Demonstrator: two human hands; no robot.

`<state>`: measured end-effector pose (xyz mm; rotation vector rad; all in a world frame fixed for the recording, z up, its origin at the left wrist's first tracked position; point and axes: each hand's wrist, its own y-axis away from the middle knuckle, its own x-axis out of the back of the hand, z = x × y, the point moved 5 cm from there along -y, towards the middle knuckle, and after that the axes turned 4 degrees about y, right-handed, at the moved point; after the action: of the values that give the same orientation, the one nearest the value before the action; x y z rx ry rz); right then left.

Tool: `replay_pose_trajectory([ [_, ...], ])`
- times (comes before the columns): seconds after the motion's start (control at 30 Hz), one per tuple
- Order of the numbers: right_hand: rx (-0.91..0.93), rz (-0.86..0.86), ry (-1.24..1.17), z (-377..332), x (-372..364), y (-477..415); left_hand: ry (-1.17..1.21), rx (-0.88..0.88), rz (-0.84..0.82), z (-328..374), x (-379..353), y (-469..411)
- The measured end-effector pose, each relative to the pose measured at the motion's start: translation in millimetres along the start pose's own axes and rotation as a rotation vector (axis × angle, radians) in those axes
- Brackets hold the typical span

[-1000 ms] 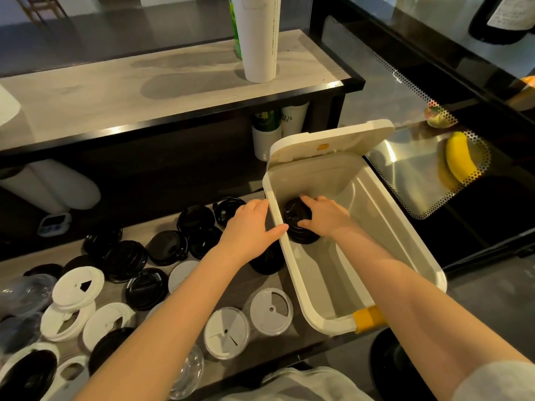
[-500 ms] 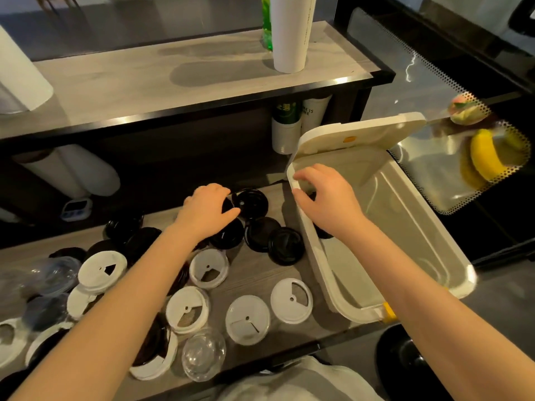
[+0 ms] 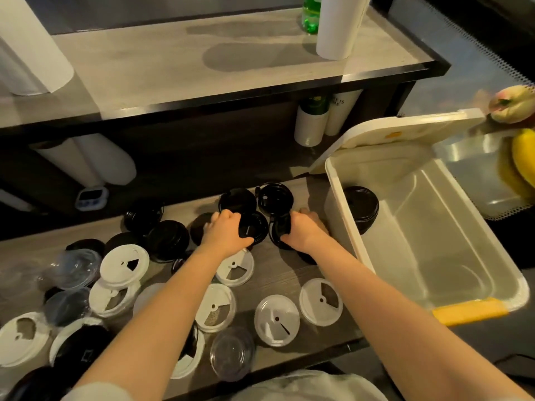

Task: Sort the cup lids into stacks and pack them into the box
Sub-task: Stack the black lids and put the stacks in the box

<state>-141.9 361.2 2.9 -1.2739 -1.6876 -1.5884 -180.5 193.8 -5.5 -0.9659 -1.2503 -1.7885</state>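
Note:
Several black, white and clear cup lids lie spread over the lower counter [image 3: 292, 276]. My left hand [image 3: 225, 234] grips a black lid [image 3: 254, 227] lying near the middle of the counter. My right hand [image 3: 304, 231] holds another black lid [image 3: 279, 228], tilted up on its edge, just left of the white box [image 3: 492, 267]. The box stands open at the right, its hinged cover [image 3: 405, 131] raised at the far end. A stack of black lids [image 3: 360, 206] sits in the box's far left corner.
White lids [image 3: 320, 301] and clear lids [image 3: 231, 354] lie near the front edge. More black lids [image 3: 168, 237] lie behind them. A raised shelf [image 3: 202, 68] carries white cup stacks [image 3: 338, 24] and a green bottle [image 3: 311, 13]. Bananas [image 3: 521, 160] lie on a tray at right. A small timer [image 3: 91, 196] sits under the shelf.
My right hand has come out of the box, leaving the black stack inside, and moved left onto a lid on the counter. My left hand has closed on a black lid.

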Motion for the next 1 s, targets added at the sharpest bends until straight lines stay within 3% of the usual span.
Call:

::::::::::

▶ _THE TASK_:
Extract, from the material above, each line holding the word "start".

▶ _SOLUTION TO THIS TASK_:
- times (comes before the columns): seconds after the motion's start (control at 30 Hz), one per tuple
- The measured end-effector pose, each relative to the pose measured at the motion's start: translation in millimetres along the start pose's own axes and rotation as a rotation vector (axis × angle, radians) in those axes

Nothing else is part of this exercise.